Henry Anton Eilers (August 11, 1870 – June 30, 1901) was a gunner's mate serving in the United States Navy who received the Medal of Honor for bravery.

Biography 
Eilers was born August 11, 1870, in Newark, New Jersey and enlisted in the United States Navy in 1885. After joining the Navy he was stationed aboard the  as a gunner's mate. On September 17, 1892, the  was participating in a mock attack on Fort McHenry, Baltimore, Maryland when a cartridge exploded prematurely.
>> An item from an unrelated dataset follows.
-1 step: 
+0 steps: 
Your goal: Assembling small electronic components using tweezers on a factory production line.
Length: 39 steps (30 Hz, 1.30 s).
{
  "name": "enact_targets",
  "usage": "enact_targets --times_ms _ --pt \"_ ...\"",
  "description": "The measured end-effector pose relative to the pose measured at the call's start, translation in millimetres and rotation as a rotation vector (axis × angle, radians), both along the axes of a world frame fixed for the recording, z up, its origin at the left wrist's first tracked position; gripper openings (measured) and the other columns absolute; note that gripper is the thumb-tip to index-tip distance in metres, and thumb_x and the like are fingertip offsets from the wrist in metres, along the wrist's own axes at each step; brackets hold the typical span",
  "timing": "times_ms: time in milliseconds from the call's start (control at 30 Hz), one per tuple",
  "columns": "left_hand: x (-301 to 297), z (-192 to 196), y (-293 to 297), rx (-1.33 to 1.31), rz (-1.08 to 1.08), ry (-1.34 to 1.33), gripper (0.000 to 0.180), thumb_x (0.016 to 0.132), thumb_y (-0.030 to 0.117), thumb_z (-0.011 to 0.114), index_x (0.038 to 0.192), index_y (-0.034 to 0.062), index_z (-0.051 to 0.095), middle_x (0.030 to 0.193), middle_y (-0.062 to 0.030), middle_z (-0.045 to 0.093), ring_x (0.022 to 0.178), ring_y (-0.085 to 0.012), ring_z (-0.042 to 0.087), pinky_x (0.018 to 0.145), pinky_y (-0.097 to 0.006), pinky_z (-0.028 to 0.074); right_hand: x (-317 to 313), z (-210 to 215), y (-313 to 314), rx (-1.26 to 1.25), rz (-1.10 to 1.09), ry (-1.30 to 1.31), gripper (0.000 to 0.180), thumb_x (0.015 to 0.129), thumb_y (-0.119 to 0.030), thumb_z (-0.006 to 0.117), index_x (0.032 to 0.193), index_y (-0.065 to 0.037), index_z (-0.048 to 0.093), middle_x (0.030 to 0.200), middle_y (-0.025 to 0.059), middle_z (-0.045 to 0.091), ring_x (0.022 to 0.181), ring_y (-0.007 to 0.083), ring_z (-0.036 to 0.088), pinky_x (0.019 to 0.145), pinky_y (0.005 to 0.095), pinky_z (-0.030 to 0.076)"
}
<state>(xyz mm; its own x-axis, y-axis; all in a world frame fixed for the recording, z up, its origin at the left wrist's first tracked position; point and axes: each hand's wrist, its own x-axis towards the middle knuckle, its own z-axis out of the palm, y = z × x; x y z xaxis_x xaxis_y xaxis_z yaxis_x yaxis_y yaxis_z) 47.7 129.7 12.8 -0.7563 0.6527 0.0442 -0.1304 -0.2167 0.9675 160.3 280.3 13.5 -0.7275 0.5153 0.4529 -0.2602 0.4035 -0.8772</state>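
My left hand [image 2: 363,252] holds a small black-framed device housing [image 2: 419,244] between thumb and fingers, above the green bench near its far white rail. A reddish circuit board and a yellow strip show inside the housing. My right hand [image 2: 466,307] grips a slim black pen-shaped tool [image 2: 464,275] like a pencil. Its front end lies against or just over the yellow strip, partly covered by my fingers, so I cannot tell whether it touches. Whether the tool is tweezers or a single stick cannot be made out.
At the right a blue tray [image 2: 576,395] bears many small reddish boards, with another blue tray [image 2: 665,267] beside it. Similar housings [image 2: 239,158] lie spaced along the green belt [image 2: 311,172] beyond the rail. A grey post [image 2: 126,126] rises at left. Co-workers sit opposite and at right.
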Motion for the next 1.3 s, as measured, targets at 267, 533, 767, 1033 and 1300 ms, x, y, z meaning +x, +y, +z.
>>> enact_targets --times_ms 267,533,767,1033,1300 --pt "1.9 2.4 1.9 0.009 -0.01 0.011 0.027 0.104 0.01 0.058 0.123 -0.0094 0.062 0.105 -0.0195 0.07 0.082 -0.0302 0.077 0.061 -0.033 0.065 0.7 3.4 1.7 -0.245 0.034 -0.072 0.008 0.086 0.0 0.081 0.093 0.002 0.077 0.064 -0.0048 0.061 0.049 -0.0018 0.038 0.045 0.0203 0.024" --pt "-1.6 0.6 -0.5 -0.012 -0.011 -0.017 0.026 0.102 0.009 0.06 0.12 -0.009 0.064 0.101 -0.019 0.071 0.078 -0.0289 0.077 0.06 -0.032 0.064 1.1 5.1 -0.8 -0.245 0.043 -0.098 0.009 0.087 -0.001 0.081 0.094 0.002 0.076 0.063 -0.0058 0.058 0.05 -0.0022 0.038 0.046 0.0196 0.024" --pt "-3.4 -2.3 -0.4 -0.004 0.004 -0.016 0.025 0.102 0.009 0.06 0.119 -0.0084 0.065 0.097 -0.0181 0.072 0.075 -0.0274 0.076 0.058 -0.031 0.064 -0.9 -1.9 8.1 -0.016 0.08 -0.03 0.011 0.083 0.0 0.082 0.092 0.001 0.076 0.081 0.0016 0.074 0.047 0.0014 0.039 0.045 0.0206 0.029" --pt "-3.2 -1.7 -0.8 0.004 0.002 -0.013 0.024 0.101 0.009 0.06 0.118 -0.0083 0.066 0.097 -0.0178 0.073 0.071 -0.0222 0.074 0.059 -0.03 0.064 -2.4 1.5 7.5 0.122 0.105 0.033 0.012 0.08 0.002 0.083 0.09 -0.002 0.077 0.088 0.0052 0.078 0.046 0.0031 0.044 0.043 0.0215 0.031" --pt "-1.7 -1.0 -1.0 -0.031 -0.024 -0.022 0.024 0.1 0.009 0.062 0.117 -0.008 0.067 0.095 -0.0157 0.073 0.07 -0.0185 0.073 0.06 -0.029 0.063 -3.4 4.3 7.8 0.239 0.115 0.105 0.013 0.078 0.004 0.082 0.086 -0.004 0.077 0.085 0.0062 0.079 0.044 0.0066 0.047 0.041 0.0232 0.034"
Hot embers blew down one of the ammunition chutes, nearly injuring three other members of the crew and causing others to run for their lives. Although the ammunition could have ignited at any time due to the hot embers Eilers risked his life to remain at his post in the magazine until all of the burning particles had been stamped out.

For his actions Eilers received the Medal of Honor on November 22, 1892.

In addition to the Medal of Honor Secretary of the Navy Benjamin F. Tracy issued General Order number 404 directing that Eilers be promoted to the rank of acting gunner for "extraordinary heroism".  His date of rank as gunner was November 5, 1892.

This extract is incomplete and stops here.